Освободив застежки и распустив шнурки, она стянула платье через голову, а потом, как и предложил Кадок, просунула его ворохом за дверь. Как только ворох приняли из ее рук, она прикрыла дверь поплотнее и принялась мыться. Вода и воздух обвевали ее блаженной прохладой, полотенце ласкало наготу. Она замешкалась, и когда раздался стук, пришлось поспешно откликнуться: «Еще минутку» — и торопливо смахнуть с тела влагу. Новое платье, небрежно брошенное на кровать, вызвало у нее вздох восторга — пошитое из блестящей ткани, гладкой, как кожа младенца, синее, отороченное золотом, на серебряных пуговицах. Правда, ноги остались босыми, и это смущало: кто заметит, что под юбками нет обуви, — удивится. Она жарко зарделась и быстро расчесала локоны, выпавшие из-под уложенных кос, отдавая себе отчет, что их янтарный цвет сочетается с этим удивительным платьем лучше некуда.
— Кто там? — позвала она, не вполне владея голосом. — Войди!
Появился Кадок с подносом в левой руке. Затворил дверь за собой, опустил поднос на стол. На подносе стояли фляга и две чарки.
— Даже не думал, что шелк может быть столь великолепен, — произнес он.
— Что, что? — не поняла Свобода.
Хоть бы кровь в висках стучала помедленнее!
— Неважно что. Я часто бываю чересчур порывист. Прошу тебя, присядь и вкуси эту чару вместе со мной. Я разбудил служку и приказал достать самое вкусное из хозяйских вин. Отдохни, опомнись после дурного приключения…
Она опустилась на скамеечку. Прежде чем последовать ее примеру, Кадок разлил по чаркам красную жидкость с солнечным запахом.
— Ты очень добр, — прошептала она. Как Глеб, мелькнула мысль, но она сразу поправила себя: нет, Глеб — всего-навсего деревенский торгаш, к тому же стареющий. Правда, он выучился читать и писать, — а что еще он может, что видел и совершил за пределами проторенных узеньких тропок?.. — Как я могу вознаградить тебя, Кадок?
Она тут же пожалела о вырвавшемся вопросе: ну что за глупость сморозила!
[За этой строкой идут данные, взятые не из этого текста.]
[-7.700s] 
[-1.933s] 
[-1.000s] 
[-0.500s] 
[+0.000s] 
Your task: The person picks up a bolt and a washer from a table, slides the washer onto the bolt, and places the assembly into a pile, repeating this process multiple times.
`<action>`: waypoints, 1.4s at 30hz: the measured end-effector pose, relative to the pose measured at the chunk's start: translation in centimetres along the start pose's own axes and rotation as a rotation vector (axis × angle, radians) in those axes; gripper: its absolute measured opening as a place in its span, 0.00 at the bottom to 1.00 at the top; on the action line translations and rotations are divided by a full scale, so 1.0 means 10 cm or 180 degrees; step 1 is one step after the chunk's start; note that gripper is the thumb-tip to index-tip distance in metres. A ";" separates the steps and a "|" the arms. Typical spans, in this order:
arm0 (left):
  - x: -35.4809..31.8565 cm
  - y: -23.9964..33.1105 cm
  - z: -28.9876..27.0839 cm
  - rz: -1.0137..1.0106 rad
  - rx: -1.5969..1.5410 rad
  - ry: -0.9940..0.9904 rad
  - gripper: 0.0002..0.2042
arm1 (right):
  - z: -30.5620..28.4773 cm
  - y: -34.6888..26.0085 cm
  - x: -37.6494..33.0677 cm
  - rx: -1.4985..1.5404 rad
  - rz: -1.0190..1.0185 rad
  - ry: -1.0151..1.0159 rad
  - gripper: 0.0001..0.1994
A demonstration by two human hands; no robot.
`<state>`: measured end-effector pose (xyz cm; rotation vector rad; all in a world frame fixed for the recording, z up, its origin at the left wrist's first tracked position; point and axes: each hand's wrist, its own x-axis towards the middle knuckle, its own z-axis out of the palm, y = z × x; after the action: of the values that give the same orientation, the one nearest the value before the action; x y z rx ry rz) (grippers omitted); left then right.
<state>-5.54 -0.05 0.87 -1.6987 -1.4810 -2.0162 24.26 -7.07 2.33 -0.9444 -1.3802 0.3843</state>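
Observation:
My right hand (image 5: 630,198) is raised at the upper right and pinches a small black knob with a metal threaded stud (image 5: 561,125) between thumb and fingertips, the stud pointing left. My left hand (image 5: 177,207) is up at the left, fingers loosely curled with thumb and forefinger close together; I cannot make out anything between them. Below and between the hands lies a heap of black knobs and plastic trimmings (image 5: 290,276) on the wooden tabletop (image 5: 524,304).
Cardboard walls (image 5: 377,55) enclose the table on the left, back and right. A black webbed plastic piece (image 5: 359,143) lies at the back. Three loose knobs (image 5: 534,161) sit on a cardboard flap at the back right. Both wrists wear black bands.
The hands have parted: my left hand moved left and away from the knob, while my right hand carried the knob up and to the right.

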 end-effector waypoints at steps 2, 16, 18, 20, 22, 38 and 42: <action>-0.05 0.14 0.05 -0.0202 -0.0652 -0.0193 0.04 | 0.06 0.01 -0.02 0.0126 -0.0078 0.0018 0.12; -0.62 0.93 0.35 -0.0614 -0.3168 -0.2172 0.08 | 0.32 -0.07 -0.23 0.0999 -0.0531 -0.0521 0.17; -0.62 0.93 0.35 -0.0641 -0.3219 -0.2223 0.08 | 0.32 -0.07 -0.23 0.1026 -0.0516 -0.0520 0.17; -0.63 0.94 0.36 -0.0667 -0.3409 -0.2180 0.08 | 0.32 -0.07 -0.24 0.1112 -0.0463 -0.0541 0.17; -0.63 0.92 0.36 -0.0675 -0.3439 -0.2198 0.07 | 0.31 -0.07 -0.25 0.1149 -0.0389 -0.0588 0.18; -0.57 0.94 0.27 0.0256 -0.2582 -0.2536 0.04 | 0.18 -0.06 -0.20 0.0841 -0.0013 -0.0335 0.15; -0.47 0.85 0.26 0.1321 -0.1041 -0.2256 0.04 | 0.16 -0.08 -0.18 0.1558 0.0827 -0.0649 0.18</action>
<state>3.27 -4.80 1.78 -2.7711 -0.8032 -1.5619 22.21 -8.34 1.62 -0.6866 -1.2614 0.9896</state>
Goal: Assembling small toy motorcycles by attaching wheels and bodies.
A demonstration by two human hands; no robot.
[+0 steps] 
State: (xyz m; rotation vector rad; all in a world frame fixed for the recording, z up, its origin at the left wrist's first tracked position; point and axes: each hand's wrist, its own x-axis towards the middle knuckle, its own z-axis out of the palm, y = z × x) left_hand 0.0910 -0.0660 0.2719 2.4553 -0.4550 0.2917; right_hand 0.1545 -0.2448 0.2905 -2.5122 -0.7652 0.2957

Однако Кадок лишь улыбнулся, поднял чарку, ответил просто:
— Можешь назвать мне свое имя, госпожа, и рассказать о себе, что сочтешь нужным. Можешь хоть ненадолго осчастливить меня своим обществом. Вот и вся награда. Выпей, прошу тебя.
Она пригубила вино. Небывалый вкус разлился по языку и нёбу. Где там домашним ягодным наливкам — это… это не с чем сравнить.
— Меня зовут… — Она чуть не назвала имя; данное ей при крещении, что, конечно, было бы неразумно. Похоже, Кадоку можно доверять, ну а если он проговорится какому-нибудь колдуну? Тогда она окажется уязвимой для заклятий. Да она и сама нечасто вспоминала то имя — и назвалась так, как привыкла дома: — Свобода Володаровна. Я… я нездешняя. А куда подевался твой друг?